爹爹始终背对着我讲完了所有,我知道他是不敢看我的,“兖帝给了你这么好的婚事,不日还要册封你为公主,除了嫁的稍远些,各方面都已是对你的抬举和看重,已然是厚待我相国府了。身为清宁郡主,皇室宗亲,你得懂得兖帝的良苦用心呐。”
“你娘在天之灵当如何才可安心,你自去琢磨吧”
那强撑的最后一口气,直至听罢这一句后才彻底泄了下来。整个人也瘫靠在那座位的扶手上,毫无力气。
我还能说什么......爹爹都把阿娘和皇室搬出来了,我还能做什么......除了嫁,也无再二选择了......
抬眼再次望向他时,泪水已不争气的滴落手上,望到的也只有那坚忍模糊的背影。
......那他呢......他可只有我这一个女儿啊......
我把头别了过去,只那一瞬间,泪水就像断了线的珠子,再也止不住了,一个接一个地落了下来。
还好彩儿及时地将我掩在身后,这才没有让这丢人的一幕被旁人看了去。他们,只当我是无可辩驳,默默认下了联姻一事罢了。
只是听声音我就能感受到赫黎太上皇的喜悦,“哈哈哈,既是如此,那孤回去后便立即派人筹备大典,婚期也按最初约定的来,届时迎娶自有赫黎的仪仗队伍迎亲大使。只是兖国这边就要劳烦相国了。”
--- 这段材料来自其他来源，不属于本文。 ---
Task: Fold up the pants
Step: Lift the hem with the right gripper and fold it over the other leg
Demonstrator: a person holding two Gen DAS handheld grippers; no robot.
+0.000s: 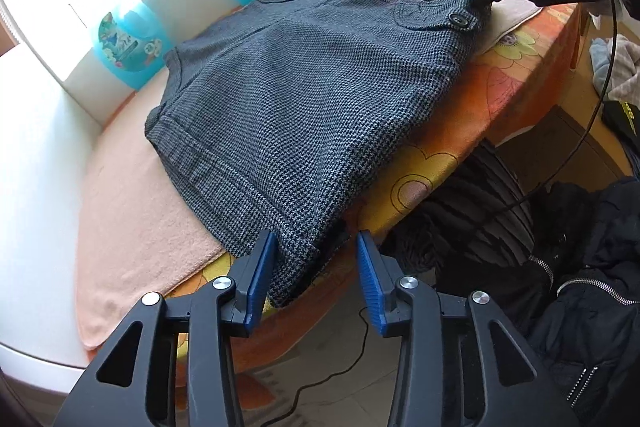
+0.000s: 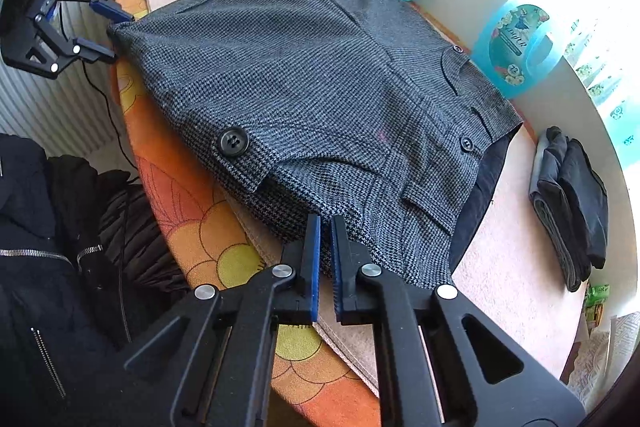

“应该的应该的......”那三人相商着便往外去了,许是送那夫妇二人离去吧。
我反正是......没得选了......
“你哭过了?”白焱不知何时蹲到了我的面前,彩儿也只是站在一旁,没有拦他。
许是眼睛红肿的过于厉害了才被他看了出来。
虽然赫黎太后向我解释了白焱的行为,我也知晓是我误会他了,对他多有偏见,知道了他是个好人,没准儿真的是个良人。但是一想到是因为他我才不得不远嫁,因为他我才不得不离开爹爹,我就不想搭理他,也不大想看见他。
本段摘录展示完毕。